The majority of prelithiation additives available deteriorate when in contact with the air and/or the solvents used to manufacture lithium ion capacitors. This means that even though some of the solutions that have been proposed function today, there is no approach that is high-performance, sturdy, simple, and inexpensive.

The researchers met this challenge by using not just one but two additives coupled through consecutive chemical reactions. Their analysis shows that the primary barrier for earlier approaches was their use of a single additive, which had to not only provide lithium ions and electrons, but also meet all of the conditions of price, chemical stability, and performance.

The use of two additives each with a specific role, with one providing lithium ions and the other electrons, offers much greater latitude, for they can be selected independently for their price, chemical properties, and performance. When a lithium-ion capacitor is charging, the first additive (pyrene, naturally present in certain types of coal) releases electrons and protons. The second additive, Li3PO4 (mass produced in the glass industry, for instance), captures these protons, and in turn releases lithium ions that are then available for prelithiation.

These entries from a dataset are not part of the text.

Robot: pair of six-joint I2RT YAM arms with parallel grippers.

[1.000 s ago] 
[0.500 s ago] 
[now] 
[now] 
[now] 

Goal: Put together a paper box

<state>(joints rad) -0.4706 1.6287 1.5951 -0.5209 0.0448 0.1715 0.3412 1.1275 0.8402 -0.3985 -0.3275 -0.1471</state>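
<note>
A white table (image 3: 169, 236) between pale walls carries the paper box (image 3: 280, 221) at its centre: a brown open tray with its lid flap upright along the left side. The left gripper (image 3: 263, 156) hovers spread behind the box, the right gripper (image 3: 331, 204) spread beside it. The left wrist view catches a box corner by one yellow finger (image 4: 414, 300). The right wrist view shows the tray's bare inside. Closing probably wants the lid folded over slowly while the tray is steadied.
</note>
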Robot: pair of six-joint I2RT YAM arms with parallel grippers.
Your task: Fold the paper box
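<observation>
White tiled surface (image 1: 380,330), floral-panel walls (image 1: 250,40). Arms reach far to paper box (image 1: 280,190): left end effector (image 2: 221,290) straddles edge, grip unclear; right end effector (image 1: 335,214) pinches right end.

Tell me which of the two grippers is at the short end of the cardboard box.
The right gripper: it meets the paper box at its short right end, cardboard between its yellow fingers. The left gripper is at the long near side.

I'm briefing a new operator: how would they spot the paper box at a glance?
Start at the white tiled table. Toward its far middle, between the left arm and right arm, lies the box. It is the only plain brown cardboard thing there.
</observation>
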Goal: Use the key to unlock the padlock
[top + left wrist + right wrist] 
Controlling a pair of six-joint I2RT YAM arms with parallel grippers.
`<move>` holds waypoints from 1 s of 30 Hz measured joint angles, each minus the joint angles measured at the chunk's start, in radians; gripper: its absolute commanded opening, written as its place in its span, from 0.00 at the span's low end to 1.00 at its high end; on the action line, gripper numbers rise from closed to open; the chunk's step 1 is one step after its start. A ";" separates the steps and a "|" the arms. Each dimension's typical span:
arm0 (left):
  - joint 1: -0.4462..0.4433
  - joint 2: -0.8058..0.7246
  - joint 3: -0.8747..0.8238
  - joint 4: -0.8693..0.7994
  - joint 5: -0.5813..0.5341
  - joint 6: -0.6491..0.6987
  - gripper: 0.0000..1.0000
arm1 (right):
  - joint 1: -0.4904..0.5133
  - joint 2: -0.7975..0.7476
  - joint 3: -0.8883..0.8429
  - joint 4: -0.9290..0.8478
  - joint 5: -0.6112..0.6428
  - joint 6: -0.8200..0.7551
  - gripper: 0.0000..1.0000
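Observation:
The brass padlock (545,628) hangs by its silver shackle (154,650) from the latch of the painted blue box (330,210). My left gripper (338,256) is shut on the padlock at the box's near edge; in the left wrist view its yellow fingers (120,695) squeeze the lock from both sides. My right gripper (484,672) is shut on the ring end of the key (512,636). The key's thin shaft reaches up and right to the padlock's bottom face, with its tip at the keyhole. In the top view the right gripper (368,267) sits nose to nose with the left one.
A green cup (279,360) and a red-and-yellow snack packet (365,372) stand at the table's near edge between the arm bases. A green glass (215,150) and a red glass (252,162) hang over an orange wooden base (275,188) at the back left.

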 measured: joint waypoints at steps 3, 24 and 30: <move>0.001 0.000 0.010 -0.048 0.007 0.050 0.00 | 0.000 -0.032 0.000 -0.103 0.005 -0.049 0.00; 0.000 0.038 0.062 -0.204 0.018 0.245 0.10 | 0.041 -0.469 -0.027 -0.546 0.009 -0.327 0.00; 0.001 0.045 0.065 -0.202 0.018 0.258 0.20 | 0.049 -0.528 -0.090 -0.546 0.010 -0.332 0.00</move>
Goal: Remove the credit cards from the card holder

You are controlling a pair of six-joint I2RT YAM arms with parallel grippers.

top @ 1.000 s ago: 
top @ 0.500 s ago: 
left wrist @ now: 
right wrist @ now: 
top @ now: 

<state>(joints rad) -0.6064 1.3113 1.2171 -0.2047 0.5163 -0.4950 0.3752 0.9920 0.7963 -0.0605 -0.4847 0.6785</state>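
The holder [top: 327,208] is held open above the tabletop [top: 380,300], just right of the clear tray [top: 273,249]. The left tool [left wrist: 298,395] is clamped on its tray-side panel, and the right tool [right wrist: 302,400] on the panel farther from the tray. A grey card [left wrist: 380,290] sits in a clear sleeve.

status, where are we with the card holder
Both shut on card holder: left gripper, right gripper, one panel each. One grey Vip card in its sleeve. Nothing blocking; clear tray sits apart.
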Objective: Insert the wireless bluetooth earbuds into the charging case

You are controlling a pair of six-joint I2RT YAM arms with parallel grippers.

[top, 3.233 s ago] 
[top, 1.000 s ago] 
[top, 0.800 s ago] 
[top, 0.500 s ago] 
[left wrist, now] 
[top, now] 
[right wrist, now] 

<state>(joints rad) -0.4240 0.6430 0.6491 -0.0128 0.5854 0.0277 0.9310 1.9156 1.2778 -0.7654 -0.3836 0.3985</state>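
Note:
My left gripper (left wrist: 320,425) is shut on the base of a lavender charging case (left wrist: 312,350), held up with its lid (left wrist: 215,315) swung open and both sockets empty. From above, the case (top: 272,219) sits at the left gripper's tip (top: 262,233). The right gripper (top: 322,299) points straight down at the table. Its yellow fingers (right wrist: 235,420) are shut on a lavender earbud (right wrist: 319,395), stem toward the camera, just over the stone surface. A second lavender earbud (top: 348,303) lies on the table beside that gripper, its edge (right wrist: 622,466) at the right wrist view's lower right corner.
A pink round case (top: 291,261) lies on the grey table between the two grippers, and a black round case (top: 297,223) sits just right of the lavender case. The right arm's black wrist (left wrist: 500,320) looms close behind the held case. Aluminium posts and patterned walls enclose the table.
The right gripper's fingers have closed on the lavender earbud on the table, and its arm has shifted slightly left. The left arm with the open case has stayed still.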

An additional advantage of this approach to building lithium ion capacitors is that after prelithiation, the residue of one of the two additives used, pyrene, contributes to the storage of charges, thereby increasing the quantity of electrical energy stored in the device. The efficiency and versatility offered by this new approach opens the way for an inexpensive solution for prelithiation, resulting in lithium-ion capacitors that can store more energy. The breaking of this technological barrier should therefore enable a quicker commercialisation of these devices.